• **YOUR ASSIGNMENT**
Retype the listing exactly as it stands, and keep every image out.

• **SUPPLIED MATERIAL**
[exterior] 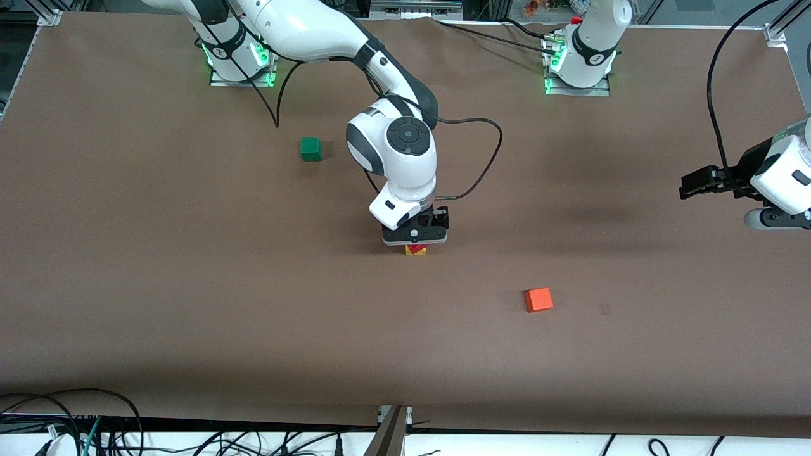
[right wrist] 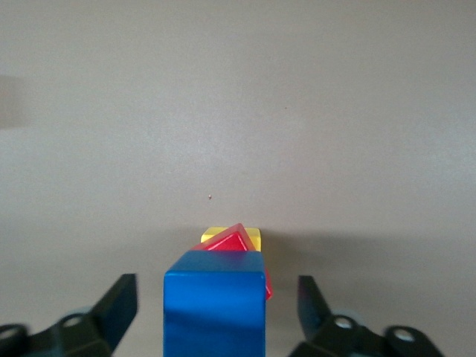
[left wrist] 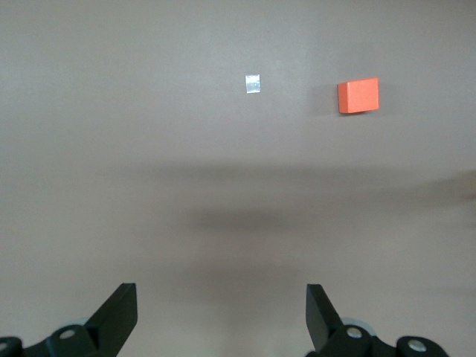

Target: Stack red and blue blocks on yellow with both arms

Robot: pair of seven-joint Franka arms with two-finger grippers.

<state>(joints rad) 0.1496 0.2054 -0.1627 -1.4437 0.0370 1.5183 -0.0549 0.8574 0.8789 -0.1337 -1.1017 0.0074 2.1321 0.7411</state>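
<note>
Blue block (right wrist: pixel 214 301) sitting atop red block (right wrist: pixel 229 242) on yellow (right wrist: pixel 253 236) | right hand (right wrist: pixel 216 312) straddling blue block, released | left hand (left wrist: pixel 222 316) waiting, released

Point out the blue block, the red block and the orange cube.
blue block (right wrist: pixel 214 305), right wrist view, front face.
red block (right wrist: pixel 229 239), right wrist view, top face.
orange cube (exterior: pixel 538 299), front view, top face.

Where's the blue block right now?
The blue block sits atop the red block on the yellow block, mid-table, between the open fingers of the right claw.
</note>
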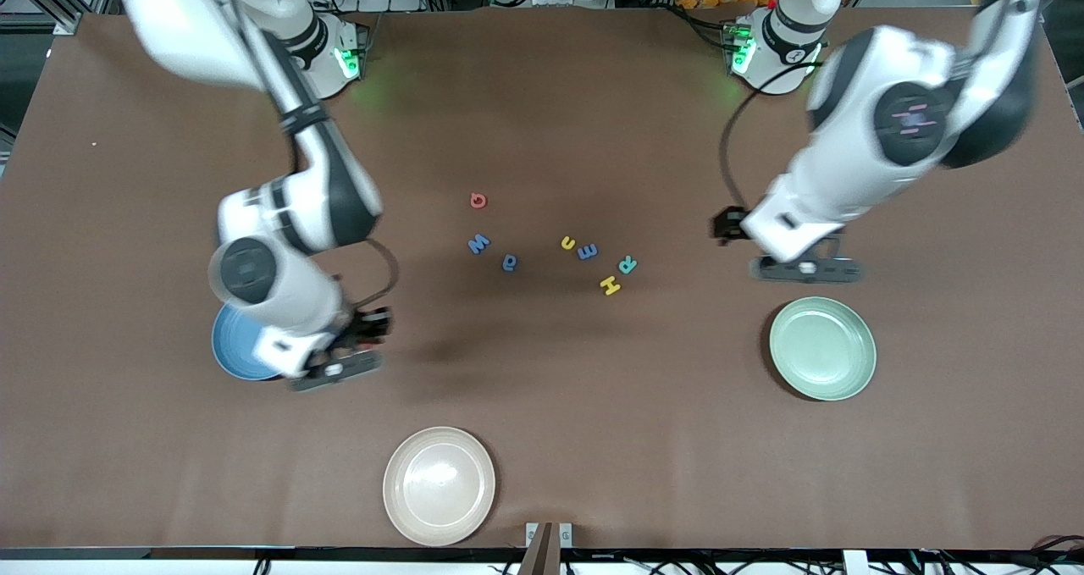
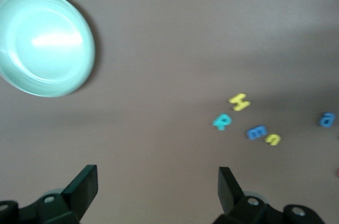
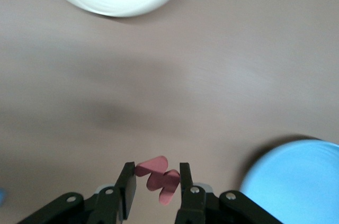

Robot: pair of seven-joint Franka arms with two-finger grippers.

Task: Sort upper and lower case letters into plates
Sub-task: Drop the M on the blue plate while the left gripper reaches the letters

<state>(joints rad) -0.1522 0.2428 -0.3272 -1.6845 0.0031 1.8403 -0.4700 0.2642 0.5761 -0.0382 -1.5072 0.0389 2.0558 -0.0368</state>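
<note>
Right end effector (image 3: 154, 182): clamped on a red letter (image 3: 158, 177); hangs over bare worktop (image 1: 542, 389) just beside the blue plate (image 1: 235, 353).
Left end effector (image 2: 158, 186): fingers apart, nothing between them; over bare worktop near the green plate (image 1: 822, 348).
Plates: green plate holds nothing; the visible part of the blue plate holds nothing, the rest is hidden under the right arm; a cream plate (image 1: 439, 485) lies nearest the front camera, also bare.
Letters on worktop: seven loose in the middle; red G (image 1: 478, 200), blue W (image 1: 478, 243), blue a (image 1: 510, 262), yellow u (image 1: 567, 242), blue E (image 1: 587, 252), teal R (image 1: 627, 264), yellow H (image 1: 610, 285).
Progress: judged barely begun; one letter in hand, none seen on a plate, seven left.
Room: letters lie apart from one another, R and H closest; wide bare worktop lies between cluster and plates; no plate is at an edge, though the cream one lies near the front edge.
</note>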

• **TASK RESULT**
[exterior] 
[right wrist] 
[left wrist] 

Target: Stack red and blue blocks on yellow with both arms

Robot: pair of seven-joint Franka arms with two-finger grippers.

<state>(joints rad) 0.1496 0.2054 -0.1627 -1.4437 0.0370 1.5183 -0.0549 0.8574 0.8789 -0.1337 -1.1017 0.0074 2.1321 0.7411</state>
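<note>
Blue block (right wrist: pixel 214 301) sitting atop red block (right wrist: pixel 229 242) on yellow (right wrist: pixel 253 236) | right hand (right wrist: pixel 216 312) straddling blue block, released | left hand (left wrist: pixel 222 316) waiting, released

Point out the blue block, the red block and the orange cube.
blue block (right wrist: pixel 214 305), right wrist view, front face.
red block (right wrist: pixel 229 239), right wrist view, top face.
orange cube (exterior: pixel 538 299), front view, top face.

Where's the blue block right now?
The blue block sits atop the red block on the yellow block, mid-table, between the open fingers of the right claw.
</note>
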
Robot: pair of seven-joint Franka arms with two-finger grippers.

Task: Sort upper and lower case letters into plates
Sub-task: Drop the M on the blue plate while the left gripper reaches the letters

<state>(joints rad) -0.1522 0.2428 -0.3272 -1.6845 0.0031 1.8403 -0.4700 0.2642 0.5761 -0.0382 -1.5072 0.0389 2.0558 -0.0368</state>
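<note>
Right end effector (image 3: 154, 182): clamped on a red letter (image 3: 158, 177); hangs over bare worktop (image 1: 542, 389) just beside the blue plate (image 1: 235, 353).
Left end effector (image 2: 158, 186): fingers apart, nothing between them; over bare worktop near the green plate (image 1: 822, 348).
Plates: green plate holds nothing; the visible part of the blue plate holds nothing, the rest is hidden under the right arm; a cream plate (image 1: 439, 485) lies nearest the front camera, also bare.
Letters on worktop: seven loose in the middle; red G (image 1: 478, 200), blue W (image 1: 478, 243), blue a (image 1: 510, 262), yellow u (image 1: 567, 242), blue E (image 1: 587, 252), teal R (image 1: 627, 264), yellow H (image 1: 610, 285).
Progress: judged barely begun; one letter in hand, none seen on a plate, seven left.
Room: letters lie apart from one another, R and H closest; wide bare worktop lies between cluster and plates; no plate is at an edge, though the cream one lies near the front edge.
</note>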

The given answer completes the exercise.